Sensemaker Special: Spellbound

What just happened

Long stories short

  • King Charles will address the nation at 6pm as the UK starts a period of national mourning for Queen Elizabeth (more below).
  • Steve Bannon pleaded not guilty to charges of money laundering, conspiracy and fraud in New York. 
  • North Korea passed a law to allow pre-emptive nuclear strikes to protect itself.

Spellbound

Liam Virgo came to the palace in his wheelchair. He’s on holiday in London with his parents and it seemed the obvious thing to do. “It’ll be different without her,” he said of the Queen, and there was a strong sense that he was right.

Rainbows appeared over Buckingham Palace and Windsor Castle in the late afternoon. As dusk fell and the crowd thickened round the Victoria Memorial, small groups sang patriotic songs, but quietly. From time to time spontaneous applause broke out. There were three cheers – for the Queen? The King? For everyone? It felt like take your pick.

When a figure appeared on the palace roof to lower the Union flag at 6.31pm there was “a stunned silence”, said Rachel Carter-Eagleton, who’d wept at work when she heard the Queen’s doctors were concerned, and was given the day off.

Even the most tightly crafted story in the history of news can’t rule out contingency. Harry didn’t make it to the royal bedside in time for the announcement of his grandmother’s death, and pictures through a series of car windows showed his sadness. Nicholas Witchell, the BBC’s royal correspondent, speculated that Meghan hadn’t joined him because she “might not be terribly warmly welcomed” at Balmoral. From the far reaches of the Commonwealth came tributes but also – from the Bahamas – calls for reparations (see below).

There is already a new king and consort. There will be a new face on pounds and pence. There will be surprises as the world adjusts, but much about the next ten days is planned to the minute (in a plan codenamed London Bridge, blended with Operation Unicorn as the Queen died in Scotland) and Ms Carter-Eagleton – who works in customer relations at the O2 – plans to follow it all. This is what she can expect:

Today. King Charles will have his first audience as monarch with Liz Truss, now in her third full day as prime minister. He is expected to approve the funeral arrangements and address the nation at 6pm. At midday church bells will toll and a 96-round gun salute is expected in Hyde Park at 1pm. 
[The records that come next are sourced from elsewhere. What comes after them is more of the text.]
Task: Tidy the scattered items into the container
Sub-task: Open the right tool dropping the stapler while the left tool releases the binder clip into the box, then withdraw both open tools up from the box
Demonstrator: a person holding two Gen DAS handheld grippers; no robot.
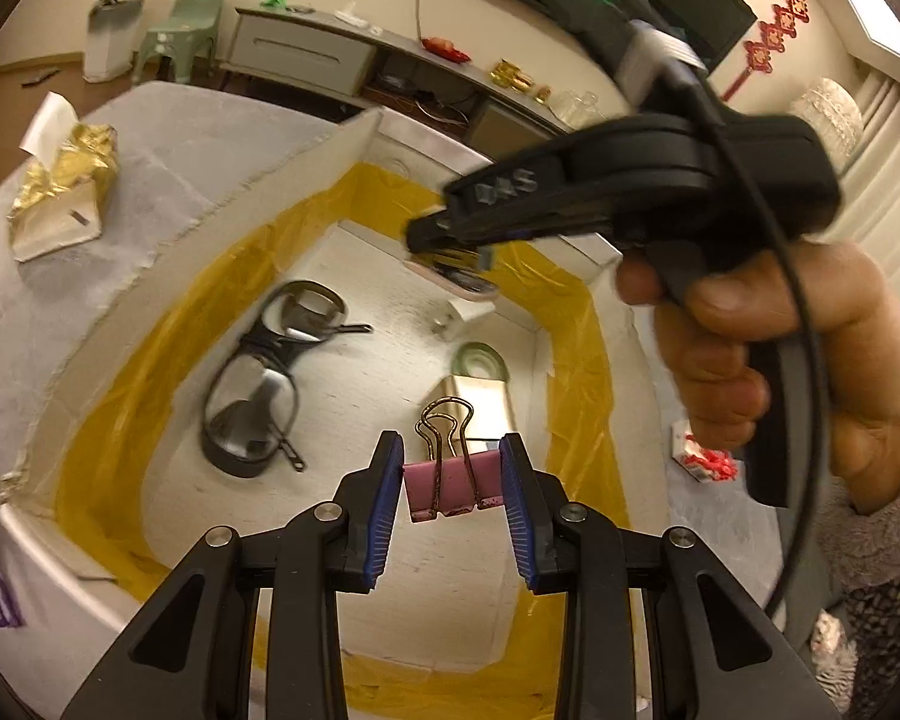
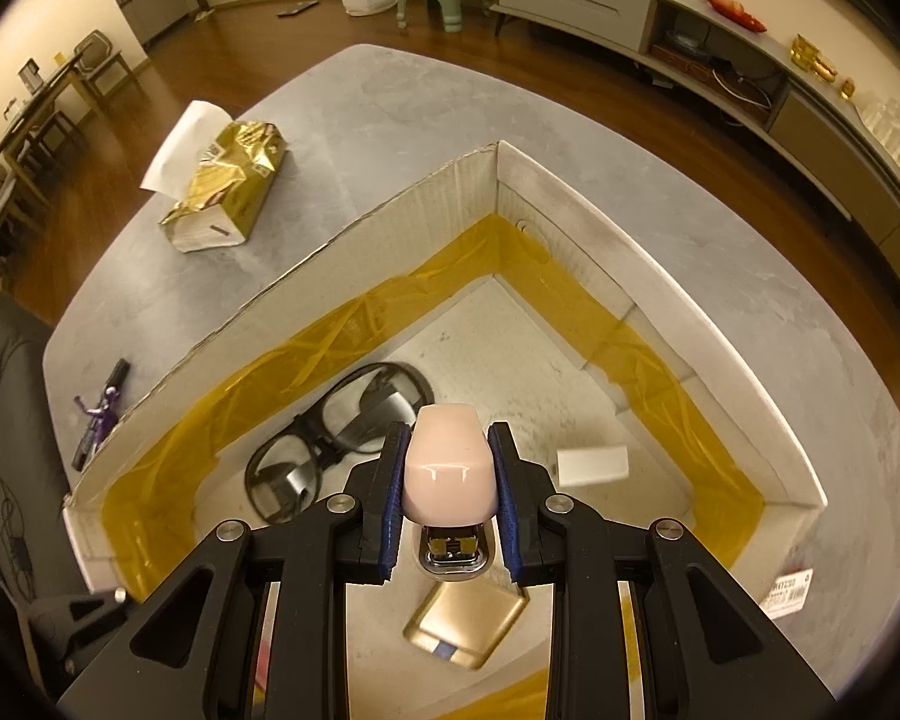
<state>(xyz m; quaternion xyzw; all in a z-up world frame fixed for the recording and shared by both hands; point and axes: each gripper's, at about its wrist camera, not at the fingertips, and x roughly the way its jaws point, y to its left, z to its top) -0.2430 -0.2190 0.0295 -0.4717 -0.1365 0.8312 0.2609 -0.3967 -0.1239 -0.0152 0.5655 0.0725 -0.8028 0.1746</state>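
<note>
Cardboard box (image 2: 570,192), open-topped, white inside with yellow tape along its lower walls, stands on a grey table (image 2: 390,114) and serves as the container. On the box floor lie black-framed glasses (image 2: 330,438), a small white block (image 2: 591,465) and a gold rectangular object (image 2: 468,624) with a ring at one end.

Left gripper (image 1: 452,477) hangs over the box floor, its blue pads part-closed on a pink binder clip (image 1: 453,489); the clip's wire handles point away from the camera, toward the gold object.

Right gripper (image 2: 447,498), held by a hand (image 1: 798,372), is clamped on a pale pink stapler (image 2: 449,468) above the box interior. The stapler's long axis runs along the fingers, its rounded end pointing forward, its metal end toward the camera.

Outside the box, on the table: a gold tissue pack (image 2: 228,186) with a sheet protruding, a purple-and-black item (image 2: 99,414) beside the box's left wall, and a white label (image 2: 789,591) whose print is unreadable. Raised lettering on the right gripper body is blurred.
</note>
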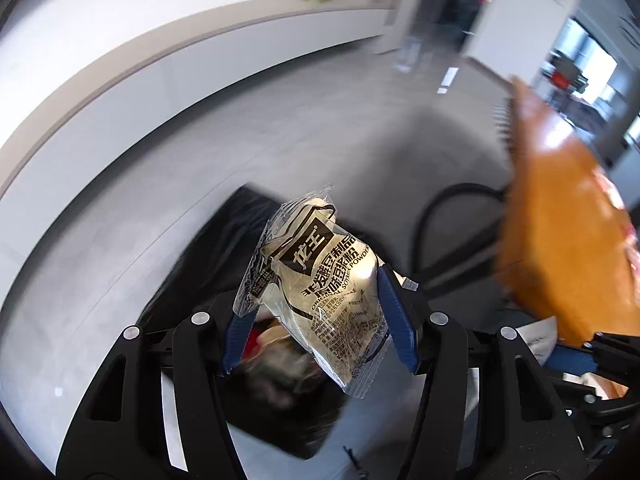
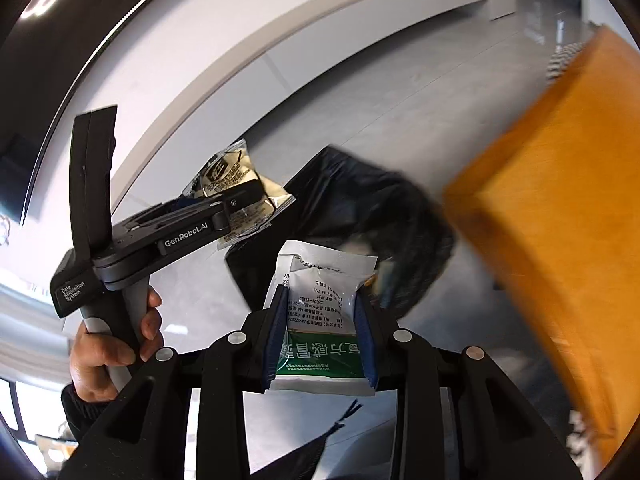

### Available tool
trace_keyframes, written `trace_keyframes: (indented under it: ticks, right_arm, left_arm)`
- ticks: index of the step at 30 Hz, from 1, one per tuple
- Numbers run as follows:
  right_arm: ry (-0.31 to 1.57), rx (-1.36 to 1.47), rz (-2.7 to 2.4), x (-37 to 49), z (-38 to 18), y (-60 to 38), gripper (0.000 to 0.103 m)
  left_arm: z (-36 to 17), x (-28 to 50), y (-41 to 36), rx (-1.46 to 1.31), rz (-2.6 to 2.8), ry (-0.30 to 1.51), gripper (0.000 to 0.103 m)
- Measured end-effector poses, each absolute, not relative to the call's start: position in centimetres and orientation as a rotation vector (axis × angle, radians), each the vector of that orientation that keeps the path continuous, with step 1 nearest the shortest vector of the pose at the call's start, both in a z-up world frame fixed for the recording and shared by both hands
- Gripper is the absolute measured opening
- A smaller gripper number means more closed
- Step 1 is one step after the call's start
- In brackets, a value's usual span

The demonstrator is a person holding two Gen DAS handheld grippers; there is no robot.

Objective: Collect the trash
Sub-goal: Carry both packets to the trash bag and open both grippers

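My left gripper (image 1: 316,312) is shut on a cream soy milk powder packet (image 1: 320,276) with black print, its blue pads pressing both sides. The packet hangs above a bin lined with a black trash bag (image 1: 228,236). My right gripper (image 2: 322,322) is shut on a white and green sachet (image 2: 320,304), held near the black trash bag (image 2: 352,204) on the floor. In the right wrist view the left gripper (image 2: 224,208) shows at the left with the cream packet (image 2: 228,184), held up by a person's hand (image 2: 108,344).
An orange wooden table edge (image 1: 560,216) fills the right side, blurred, and shows again as an orange table (image 2: 560,208). Grey floor (image 1: 280,128) and a white wall base curve behind. A black cable (image 1: 436,208) loops beside the bin. Some trash lies inside the bag.
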State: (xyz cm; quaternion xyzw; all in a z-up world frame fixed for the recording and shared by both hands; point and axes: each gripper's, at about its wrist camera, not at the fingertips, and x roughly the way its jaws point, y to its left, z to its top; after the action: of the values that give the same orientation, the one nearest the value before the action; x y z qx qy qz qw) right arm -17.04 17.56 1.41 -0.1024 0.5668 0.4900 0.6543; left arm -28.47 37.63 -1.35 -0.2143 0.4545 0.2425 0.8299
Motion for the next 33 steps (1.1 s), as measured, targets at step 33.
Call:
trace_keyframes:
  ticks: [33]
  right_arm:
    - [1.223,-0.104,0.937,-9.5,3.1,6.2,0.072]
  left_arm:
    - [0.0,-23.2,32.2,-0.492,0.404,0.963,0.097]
10 September. The Accession Council formally proclaims King Charles III as the new sovereign and he makes a personal declaration and oath. The proclamation will be read in public in locations across the country.

11 September. The Queen’s coffin is expected to leave Balmoral and be taken by road to the Palace of Holyroodhouse in Edinburgh.

12 September. The coffin will be taken along Royal Mile to St Giles’ Cathedral for a service and vigil attended by the Queen’s family. King Charles is expected to travel to all nations of the UK over the coming days – known as Operation Spring Tide.

13 September. The coffin will reportedly be flown to London, where it will rest at Buckingham Palace. 

14 September. It will be taken in procession to the Palace of Westminster for the Queen’s lying in state – Operation Marquee. The coffin will be draped with the royal standard and the imperial state crown. 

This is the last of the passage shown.